- _Directions for this task_: All lines in the material with the string "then" should be listed.

***** Dataset extract *****

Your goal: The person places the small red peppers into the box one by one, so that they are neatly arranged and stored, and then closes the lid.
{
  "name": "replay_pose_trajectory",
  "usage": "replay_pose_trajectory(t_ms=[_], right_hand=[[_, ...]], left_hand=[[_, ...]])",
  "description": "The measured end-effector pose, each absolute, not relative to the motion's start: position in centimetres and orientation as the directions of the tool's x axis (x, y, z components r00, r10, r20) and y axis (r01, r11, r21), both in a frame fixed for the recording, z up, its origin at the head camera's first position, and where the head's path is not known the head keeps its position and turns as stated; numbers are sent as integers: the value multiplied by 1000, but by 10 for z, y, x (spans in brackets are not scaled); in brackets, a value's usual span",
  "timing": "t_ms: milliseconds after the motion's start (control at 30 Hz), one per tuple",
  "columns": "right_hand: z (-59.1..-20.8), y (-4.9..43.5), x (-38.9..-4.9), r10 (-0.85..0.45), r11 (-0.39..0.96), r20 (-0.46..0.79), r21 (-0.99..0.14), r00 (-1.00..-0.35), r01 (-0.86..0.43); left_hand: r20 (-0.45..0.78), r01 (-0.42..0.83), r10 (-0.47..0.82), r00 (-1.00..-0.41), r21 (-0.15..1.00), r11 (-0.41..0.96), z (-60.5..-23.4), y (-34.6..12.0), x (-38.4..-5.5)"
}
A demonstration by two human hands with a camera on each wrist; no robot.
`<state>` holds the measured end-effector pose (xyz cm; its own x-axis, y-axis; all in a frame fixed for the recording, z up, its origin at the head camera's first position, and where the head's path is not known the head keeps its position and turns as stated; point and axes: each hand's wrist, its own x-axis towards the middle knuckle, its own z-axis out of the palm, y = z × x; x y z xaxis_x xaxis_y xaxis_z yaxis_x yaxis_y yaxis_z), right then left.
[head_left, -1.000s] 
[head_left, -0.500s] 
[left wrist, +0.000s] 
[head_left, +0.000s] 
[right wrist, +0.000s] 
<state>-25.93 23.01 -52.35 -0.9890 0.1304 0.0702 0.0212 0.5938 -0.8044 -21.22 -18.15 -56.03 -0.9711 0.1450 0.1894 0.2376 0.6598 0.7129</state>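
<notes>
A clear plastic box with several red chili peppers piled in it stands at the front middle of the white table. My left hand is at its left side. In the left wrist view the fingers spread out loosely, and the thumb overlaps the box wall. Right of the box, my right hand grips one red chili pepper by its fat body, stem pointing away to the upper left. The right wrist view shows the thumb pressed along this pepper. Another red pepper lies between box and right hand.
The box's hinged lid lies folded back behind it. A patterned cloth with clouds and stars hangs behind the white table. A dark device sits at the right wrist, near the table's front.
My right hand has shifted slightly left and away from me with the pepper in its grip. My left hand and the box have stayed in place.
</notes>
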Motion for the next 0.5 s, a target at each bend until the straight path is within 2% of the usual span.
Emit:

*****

- _Exercise solution_:
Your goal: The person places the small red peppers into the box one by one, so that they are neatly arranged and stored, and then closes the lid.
`<state>` holds the measured end-effector pose (xyz cm; its own x-axis, y-axis; all in a frame fixed for the recording, z up, its origin at the head camera's first position, and where the head's path is not known the head keeps its position and turns as stated; point and axes: each hand's wrist, its own x-axis towards the middle knuckle, its own z-axis out of the palm, y = z × x; x y z xaxis_x xaxis_y xaxis_z yaxis_x yaxis_y yaxis_z), right then left.

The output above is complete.